*Work task*
Among the entries below, find every line that has "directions" and pull it out.

*Data for review*

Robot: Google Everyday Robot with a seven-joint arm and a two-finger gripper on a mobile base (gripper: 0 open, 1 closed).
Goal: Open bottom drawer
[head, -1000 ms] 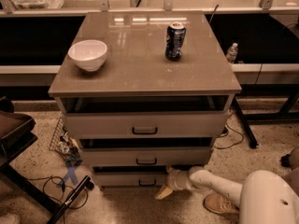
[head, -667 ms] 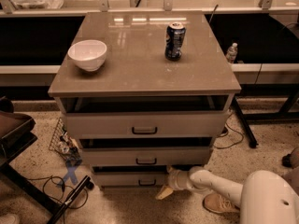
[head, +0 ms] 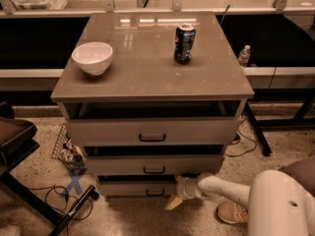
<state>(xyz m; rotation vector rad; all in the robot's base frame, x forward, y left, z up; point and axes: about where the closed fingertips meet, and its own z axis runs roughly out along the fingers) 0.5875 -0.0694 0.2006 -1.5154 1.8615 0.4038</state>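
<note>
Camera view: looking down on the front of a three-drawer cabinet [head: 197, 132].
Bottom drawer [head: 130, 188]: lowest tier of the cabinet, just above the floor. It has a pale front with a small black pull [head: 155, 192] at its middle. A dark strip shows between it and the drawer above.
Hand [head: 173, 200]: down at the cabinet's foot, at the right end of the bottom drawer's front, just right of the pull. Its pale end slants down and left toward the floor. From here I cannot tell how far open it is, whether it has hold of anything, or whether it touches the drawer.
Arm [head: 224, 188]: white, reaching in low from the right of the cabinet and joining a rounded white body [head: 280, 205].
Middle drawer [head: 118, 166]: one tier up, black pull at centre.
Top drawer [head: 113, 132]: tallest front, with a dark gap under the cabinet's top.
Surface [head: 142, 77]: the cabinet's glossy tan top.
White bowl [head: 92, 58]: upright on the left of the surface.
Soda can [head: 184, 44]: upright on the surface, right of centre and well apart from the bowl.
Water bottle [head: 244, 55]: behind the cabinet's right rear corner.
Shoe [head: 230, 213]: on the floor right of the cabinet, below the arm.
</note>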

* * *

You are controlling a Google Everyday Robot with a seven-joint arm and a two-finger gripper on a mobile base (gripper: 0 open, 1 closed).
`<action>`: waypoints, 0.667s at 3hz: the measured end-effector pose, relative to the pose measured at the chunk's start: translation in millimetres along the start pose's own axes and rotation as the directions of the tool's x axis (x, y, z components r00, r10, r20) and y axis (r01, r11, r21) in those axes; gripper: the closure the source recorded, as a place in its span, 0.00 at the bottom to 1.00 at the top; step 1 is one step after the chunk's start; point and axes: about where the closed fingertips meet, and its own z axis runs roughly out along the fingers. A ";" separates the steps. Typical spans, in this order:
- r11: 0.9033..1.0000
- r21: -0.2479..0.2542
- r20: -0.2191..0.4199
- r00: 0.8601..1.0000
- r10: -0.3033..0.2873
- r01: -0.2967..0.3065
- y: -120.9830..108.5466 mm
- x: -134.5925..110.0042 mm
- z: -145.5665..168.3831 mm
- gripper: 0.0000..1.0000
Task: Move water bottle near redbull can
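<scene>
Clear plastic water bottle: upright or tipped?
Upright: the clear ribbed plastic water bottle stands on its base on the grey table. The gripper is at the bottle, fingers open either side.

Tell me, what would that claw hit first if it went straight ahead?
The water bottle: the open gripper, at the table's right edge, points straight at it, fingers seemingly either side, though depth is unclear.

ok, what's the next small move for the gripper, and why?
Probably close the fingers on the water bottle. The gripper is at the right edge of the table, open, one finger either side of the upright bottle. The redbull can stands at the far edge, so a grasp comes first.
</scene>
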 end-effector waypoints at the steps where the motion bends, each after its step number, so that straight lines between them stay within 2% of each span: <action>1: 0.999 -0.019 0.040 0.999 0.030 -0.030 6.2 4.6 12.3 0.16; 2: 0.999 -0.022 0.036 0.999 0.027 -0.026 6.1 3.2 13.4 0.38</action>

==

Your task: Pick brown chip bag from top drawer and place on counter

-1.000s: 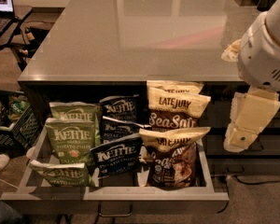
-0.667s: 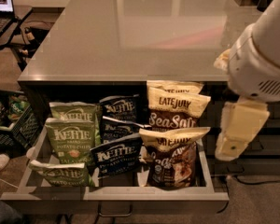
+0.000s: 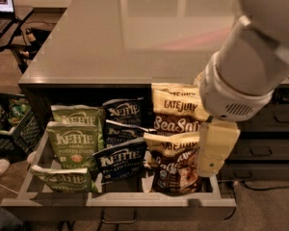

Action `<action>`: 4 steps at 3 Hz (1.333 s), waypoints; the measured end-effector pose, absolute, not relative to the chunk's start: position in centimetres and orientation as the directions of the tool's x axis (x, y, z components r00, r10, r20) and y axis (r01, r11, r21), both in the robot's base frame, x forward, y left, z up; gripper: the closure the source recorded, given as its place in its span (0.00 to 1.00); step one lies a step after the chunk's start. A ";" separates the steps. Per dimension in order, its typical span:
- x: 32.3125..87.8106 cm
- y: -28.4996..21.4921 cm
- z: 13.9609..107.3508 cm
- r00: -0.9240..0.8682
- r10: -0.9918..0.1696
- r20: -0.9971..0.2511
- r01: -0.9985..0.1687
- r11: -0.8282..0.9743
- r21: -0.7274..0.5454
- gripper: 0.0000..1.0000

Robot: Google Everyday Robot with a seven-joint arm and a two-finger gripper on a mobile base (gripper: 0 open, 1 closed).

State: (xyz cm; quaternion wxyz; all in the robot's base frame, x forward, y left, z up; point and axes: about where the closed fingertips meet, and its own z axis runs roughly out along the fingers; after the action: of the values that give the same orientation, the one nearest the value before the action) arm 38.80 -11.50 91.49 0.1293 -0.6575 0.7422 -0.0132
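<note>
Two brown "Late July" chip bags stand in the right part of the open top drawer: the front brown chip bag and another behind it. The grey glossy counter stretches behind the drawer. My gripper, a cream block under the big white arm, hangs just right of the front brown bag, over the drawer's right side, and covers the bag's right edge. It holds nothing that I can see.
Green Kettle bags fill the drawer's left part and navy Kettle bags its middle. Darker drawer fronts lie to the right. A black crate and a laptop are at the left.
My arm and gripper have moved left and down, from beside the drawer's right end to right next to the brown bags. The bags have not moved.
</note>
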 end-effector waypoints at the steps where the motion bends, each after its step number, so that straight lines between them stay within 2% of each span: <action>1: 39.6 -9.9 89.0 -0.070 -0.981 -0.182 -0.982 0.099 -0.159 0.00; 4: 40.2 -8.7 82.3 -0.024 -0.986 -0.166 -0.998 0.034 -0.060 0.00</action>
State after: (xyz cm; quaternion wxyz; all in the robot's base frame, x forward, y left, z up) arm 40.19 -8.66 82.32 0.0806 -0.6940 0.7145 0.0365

*Solved exercise*
`<action>`: waypoints, 0.667s at 3hz: the measured end-effector pose, relative to the pose measured at the chunk's start: translation in millimetres along the start pose's own axes and rotation as the directions of the tool's x axis (x, y, z components r00, r10, r20) and y axis (r01, r11, r21) in those axes; gripper: the closure the source recorded, as a place in its span, 0.00 at the bottom to 1.00 at the top; step 1 is one step after the chunk's start; point and axes: about where the closed fingertips meet, and its own z axis runs roughly out along the fingers. A ";" separates the steps. Typical spans, in this order:
Action `<action>`: 4 steps at 3 Hz (1.333 s), waypoints; the measured end-effector pose, absolute, not relative to the chunk's start: position in centimetres and orientation as the directions of the tool's x axis (x, y, z components r00, r10, r20) and y axis (r01, r11, r21), both in the robot's base frame, x forward, y left, z up; gripper: the closure the source recorded, given as its place in its span (0.00 to 1.00); step one lies a step after the chunk's start. A ";" separates the steps. Per dimension in order, its typical span:

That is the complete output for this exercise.